> [To do]
Please return every line in the entries below with the word "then" in it.

● ● ● ●

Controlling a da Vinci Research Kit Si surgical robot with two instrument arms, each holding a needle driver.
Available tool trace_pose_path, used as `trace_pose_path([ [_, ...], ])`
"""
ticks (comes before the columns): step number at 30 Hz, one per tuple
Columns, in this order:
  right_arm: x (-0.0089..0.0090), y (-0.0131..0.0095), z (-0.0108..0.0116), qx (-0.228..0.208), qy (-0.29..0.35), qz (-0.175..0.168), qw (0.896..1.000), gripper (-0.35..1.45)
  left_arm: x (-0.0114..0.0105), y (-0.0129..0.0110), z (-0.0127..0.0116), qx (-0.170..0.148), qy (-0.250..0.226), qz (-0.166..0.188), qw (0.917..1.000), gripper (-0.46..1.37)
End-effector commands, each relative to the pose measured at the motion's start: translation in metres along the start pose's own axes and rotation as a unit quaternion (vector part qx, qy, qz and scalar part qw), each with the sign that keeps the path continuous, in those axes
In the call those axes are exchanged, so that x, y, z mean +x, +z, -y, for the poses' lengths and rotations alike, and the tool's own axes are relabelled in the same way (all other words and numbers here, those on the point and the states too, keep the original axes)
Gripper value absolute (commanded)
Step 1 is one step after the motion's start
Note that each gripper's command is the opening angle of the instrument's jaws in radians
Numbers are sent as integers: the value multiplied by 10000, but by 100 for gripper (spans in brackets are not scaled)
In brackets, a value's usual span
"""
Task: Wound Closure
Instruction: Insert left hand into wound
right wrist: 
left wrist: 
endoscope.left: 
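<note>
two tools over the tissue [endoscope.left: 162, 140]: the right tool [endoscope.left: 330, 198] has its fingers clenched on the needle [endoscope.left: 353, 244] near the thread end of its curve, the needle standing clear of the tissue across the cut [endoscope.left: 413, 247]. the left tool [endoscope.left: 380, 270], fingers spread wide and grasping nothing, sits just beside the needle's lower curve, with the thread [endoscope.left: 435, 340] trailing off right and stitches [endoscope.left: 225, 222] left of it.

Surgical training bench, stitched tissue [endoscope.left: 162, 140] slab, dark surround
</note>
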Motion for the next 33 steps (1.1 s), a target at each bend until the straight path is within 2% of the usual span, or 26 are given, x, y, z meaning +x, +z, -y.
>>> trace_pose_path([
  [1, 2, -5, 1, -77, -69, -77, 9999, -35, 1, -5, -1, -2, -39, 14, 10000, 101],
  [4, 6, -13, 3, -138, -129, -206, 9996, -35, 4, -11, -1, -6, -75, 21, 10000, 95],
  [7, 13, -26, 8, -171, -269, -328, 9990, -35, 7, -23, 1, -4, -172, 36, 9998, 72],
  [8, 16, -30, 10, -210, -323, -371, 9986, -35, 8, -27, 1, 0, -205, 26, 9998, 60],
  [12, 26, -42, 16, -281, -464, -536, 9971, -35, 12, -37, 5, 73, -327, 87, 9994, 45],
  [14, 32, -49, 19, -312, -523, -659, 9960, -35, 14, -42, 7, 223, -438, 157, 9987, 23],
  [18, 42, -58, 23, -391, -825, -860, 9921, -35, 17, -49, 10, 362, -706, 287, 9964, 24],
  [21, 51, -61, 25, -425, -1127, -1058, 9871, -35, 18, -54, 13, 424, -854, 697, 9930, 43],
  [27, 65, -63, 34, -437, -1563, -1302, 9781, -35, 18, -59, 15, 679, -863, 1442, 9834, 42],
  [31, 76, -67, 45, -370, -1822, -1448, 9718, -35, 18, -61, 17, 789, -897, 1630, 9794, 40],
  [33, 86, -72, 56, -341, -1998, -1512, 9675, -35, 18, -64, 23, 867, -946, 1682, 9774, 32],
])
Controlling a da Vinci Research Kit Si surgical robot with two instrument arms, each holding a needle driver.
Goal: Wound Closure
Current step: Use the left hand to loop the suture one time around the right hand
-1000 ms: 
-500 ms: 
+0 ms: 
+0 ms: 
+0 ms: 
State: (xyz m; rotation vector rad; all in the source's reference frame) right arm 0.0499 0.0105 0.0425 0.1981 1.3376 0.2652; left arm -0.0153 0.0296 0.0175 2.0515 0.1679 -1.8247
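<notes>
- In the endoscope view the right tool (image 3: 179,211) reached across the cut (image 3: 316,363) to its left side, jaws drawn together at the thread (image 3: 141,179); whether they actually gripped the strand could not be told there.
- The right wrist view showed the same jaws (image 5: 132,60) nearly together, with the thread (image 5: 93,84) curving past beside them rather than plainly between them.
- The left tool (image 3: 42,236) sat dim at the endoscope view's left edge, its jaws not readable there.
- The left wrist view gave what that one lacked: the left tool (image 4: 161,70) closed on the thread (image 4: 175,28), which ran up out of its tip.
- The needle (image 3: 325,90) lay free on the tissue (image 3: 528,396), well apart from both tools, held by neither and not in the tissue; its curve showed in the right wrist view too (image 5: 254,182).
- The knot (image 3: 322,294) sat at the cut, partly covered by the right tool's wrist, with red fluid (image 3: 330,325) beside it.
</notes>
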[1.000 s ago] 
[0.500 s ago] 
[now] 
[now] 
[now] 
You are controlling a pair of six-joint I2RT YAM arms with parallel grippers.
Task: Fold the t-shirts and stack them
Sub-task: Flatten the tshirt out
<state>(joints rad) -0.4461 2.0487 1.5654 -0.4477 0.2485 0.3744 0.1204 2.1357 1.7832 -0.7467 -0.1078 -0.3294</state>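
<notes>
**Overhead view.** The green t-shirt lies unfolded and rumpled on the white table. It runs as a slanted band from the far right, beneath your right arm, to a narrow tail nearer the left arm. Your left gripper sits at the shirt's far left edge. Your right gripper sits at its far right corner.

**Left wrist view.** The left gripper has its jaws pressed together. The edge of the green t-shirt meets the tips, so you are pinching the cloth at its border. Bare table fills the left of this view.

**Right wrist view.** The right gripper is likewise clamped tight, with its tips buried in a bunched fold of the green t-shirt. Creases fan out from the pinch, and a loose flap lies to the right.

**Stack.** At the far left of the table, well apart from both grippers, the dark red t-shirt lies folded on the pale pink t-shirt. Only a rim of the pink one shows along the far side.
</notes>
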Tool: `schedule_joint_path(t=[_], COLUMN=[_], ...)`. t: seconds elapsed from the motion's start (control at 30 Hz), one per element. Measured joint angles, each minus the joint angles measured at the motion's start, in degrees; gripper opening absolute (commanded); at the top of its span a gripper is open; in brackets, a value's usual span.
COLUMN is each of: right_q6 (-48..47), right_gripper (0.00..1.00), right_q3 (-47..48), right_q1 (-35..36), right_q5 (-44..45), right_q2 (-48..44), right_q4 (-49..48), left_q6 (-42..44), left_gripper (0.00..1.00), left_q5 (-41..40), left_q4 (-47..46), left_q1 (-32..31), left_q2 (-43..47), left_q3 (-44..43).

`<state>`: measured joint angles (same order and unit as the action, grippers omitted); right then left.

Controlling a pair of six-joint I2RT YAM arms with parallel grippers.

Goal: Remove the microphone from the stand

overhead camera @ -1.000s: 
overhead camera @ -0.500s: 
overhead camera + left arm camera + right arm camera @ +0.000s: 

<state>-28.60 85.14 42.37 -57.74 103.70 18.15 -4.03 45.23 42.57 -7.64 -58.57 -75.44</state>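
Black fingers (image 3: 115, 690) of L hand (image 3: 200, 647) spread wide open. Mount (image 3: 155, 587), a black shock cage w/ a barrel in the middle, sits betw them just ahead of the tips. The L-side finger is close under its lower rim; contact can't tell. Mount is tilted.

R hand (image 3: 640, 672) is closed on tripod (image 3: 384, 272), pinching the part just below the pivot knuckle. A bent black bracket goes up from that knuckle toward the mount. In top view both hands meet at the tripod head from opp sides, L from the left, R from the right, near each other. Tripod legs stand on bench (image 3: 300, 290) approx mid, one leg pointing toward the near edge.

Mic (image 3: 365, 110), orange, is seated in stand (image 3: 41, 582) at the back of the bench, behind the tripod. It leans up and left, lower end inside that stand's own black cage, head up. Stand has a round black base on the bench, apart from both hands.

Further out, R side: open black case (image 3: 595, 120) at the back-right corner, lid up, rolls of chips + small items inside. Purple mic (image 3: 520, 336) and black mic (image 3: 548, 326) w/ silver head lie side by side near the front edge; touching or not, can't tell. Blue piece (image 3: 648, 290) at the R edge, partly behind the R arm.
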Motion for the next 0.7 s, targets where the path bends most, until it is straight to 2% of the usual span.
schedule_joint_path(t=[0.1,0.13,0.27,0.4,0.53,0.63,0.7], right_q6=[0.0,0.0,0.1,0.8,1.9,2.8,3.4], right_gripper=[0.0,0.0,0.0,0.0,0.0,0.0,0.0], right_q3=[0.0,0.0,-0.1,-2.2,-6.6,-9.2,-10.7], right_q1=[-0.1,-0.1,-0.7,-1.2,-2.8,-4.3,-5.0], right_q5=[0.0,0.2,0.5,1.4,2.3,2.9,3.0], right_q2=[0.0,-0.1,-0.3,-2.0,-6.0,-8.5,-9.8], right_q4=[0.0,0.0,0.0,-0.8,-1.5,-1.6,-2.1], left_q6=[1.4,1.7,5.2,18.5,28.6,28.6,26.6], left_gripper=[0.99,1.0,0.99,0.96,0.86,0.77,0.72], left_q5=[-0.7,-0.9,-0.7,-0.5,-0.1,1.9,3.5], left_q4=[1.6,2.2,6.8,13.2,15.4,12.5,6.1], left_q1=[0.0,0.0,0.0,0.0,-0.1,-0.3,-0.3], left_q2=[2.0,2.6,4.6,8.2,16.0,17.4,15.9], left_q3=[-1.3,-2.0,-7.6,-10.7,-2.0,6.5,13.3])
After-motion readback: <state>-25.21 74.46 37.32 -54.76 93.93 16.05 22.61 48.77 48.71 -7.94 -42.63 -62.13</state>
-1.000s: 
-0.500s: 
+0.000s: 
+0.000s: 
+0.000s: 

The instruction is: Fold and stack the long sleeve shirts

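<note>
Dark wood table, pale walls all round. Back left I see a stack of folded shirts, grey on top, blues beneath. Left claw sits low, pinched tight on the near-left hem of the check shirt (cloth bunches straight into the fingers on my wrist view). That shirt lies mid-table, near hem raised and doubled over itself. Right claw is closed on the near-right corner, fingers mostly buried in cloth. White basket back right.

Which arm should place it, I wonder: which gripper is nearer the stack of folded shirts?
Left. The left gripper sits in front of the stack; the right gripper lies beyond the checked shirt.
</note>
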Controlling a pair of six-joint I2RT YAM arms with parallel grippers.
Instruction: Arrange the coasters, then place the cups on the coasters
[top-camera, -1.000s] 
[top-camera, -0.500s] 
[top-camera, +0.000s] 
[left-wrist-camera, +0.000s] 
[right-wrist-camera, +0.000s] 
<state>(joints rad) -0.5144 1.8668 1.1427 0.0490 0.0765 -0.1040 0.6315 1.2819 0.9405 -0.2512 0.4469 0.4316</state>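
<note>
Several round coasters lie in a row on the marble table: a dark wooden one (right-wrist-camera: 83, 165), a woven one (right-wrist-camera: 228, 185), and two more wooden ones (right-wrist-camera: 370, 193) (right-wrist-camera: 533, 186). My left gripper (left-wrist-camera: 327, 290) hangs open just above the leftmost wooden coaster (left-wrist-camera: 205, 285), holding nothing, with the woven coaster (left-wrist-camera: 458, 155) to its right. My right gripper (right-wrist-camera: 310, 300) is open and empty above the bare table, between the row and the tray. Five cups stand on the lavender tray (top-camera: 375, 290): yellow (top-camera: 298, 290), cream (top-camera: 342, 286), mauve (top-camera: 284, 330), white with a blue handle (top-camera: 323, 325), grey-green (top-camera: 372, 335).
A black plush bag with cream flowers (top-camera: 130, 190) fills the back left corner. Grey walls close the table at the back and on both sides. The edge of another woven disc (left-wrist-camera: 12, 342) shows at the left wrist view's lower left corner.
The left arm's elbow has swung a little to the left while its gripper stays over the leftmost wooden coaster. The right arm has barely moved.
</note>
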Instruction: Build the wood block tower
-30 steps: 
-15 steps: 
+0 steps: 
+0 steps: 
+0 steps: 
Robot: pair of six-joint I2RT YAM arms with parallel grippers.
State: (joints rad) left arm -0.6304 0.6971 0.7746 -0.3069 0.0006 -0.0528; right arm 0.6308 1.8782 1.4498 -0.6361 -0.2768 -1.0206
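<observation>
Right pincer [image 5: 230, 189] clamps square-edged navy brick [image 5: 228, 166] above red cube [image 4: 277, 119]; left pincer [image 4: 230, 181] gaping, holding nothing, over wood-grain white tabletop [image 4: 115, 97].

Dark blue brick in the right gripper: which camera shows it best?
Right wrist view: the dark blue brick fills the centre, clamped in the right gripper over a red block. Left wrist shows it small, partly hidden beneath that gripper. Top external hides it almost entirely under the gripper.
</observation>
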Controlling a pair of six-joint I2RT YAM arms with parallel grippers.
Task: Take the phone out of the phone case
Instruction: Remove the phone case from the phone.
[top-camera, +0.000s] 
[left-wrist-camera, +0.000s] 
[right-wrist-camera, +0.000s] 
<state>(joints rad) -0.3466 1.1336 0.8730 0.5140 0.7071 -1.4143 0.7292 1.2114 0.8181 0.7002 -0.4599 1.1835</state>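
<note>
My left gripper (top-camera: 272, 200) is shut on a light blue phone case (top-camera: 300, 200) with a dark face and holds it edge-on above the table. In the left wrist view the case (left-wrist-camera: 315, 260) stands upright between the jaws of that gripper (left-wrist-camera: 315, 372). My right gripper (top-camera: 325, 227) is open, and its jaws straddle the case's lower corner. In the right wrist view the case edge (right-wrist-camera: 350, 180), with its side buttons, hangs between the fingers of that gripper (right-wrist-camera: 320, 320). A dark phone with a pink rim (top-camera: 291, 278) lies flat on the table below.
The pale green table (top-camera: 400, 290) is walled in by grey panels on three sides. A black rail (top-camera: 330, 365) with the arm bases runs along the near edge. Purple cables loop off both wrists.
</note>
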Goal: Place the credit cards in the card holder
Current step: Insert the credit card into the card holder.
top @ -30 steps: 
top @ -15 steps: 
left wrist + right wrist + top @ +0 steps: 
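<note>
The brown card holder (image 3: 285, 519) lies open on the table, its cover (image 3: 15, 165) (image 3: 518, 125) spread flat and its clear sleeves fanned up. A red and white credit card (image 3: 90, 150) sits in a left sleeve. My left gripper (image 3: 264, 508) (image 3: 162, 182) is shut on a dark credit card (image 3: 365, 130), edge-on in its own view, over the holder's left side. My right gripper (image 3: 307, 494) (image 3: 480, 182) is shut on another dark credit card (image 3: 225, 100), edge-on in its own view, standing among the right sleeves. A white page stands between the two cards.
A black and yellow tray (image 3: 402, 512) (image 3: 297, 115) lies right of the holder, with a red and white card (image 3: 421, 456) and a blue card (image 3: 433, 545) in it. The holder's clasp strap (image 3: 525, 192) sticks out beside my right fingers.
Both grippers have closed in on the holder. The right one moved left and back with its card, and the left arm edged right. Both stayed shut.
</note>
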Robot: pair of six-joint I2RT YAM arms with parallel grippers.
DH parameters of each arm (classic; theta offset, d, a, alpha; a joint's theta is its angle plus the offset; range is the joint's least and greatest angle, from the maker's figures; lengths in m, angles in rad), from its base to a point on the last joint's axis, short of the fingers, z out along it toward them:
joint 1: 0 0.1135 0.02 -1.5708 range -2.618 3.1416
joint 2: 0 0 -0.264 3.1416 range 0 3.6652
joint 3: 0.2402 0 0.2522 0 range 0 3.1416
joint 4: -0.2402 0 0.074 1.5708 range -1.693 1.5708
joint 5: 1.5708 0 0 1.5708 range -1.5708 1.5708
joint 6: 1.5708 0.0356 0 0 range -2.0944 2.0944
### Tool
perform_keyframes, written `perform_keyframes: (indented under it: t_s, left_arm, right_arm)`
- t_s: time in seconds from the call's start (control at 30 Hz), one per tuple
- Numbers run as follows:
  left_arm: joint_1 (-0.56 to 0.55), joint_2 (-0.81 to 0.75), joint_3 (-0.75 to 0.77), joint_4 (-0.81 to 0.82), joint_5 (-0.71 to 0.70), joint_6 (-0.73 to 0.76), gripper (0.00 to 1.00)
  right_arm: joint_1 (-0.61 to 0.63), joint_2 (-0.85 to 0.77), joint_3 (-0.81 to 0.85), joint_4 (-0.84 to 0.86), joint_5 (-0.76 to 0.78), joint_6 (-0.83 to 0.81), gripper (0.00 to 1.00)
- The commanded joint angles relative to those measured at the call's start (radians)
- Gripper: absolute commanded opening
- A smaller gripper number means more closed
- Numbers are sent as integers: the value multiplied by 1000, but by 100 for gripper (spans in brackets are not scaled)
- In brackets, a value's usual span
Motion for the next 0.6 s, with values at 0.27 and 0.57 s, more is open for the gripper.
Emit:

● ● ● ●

> [Exercise output]
`<state>`: measured joint angles (same order and unit as the action, grippers omitted); right then left.
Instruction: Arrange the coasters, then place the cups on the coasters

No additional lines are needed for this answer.